Bell officially signed his two-year, $33 million contract with Cleveland on Monday, giving the AL Central champions a desperately needed power hitter to plug into the middle of their pesky lineup.
The deal includes a player opt out after next season, but Bell made it clear he’d like to stay around longer.
“In my mind, it’s an opportunity for me to go off for the Guardians,” Bell said, “and if things go well, I’ll be back again.”
Cleveland was in the market for a big bat after hitting just 127 homers last season, second-fewest in the league. The switch-hitting Bell belted 37 homers in 2019 for Pittsburgh and has 130 over seven seasons in the majors.
“He’s hit for prodigious power in the past,” said Chris Antonetti, the president of baseball operations for the Guardians. “He does a good job. He doesn’t swing and miss a ton. But for all the things Josh does on the field and why we think he’s a good fit there, he’s also earned a reputation as a phenomenal teammate and someone who’s a unifying presence in the clubhouse.
“That’s something that is exceedingly important to us.”
The Guardians see him as a run producer ideal for protecting All-Star third baseman José Ramírez, who was intentionally walked a league-high 20 times last season as teams pitched around him.
Bell will platoon at first base with Josh Naylor and be used as a designated hitter by manager Terry Francona.

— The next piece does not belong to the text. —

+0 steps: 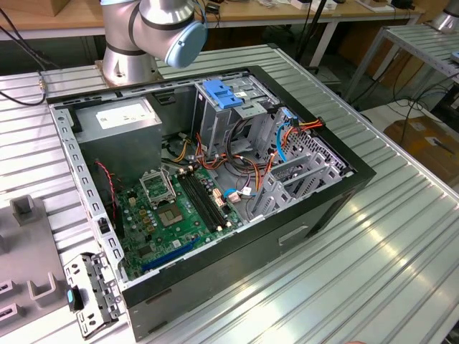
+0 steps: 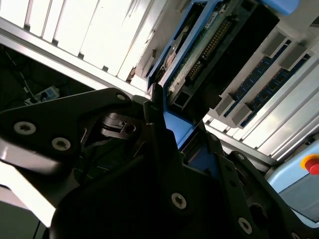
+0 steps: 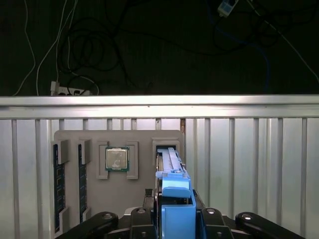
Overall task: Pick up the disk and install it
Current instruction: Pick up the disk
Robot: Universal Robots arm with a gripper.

This will be Bell’s first time playing in the AL after being with the Pirates, Padres and Nationals, who dealt him to San Diego in August as part of the blockbuster Juan Soto deal.
Bell acknowledged struggling to find his swing after the trade, but he was encouraged by hitting .353 with a homer in the NL Championship Series before the Padres were eliminated in five games by the Philadelphia Phillies.
He has developed into a more disciplined hitter, and that approach makes him an ideal fit in Cleveland, where the Guardians were one of baseball’s biggest surprises last season in part because of their ability to string hits together.
“That’s just a sign of good hitting,” he said. “Teams can slug and win games, but when teams can string two, three hits together and defend and pitch and win games, that goes a long way in regards to winning divisions and a long way in regards to winning the close-fought games in the postseason as well.
“Hopefully I can add to that and add a little bit more power as well. If I can do both of those things, I’ll be the best protection in the world for José and we’ll see what kind of numbers he can put up next year.”
As for his own stats, Bell isn’t making any predictions. He laughed when asked if he could be penciled in for 30 homers and 100 RBIs.
“You’re gonna sell me short?” he said.
Bell believes the elimination of infield shifts next season will have a major impact on offensive numbers across baseball, and bring more personal success.
“The sky’s the limit for a lot of lefties with the shift going away,” he said. “You’ll get rewarded for hard contact to the pull side a little bit more, so I won’t shy away from that contact as much as I have in the past.
“Hopefully the numbers will jump in regards to the home runs again and the average will be there too. I don’t want to put any numbers on anything, I’m just going to work to be the best version of myself next year as I can, and when I look back at the end of next season, I know I’ll be proud.”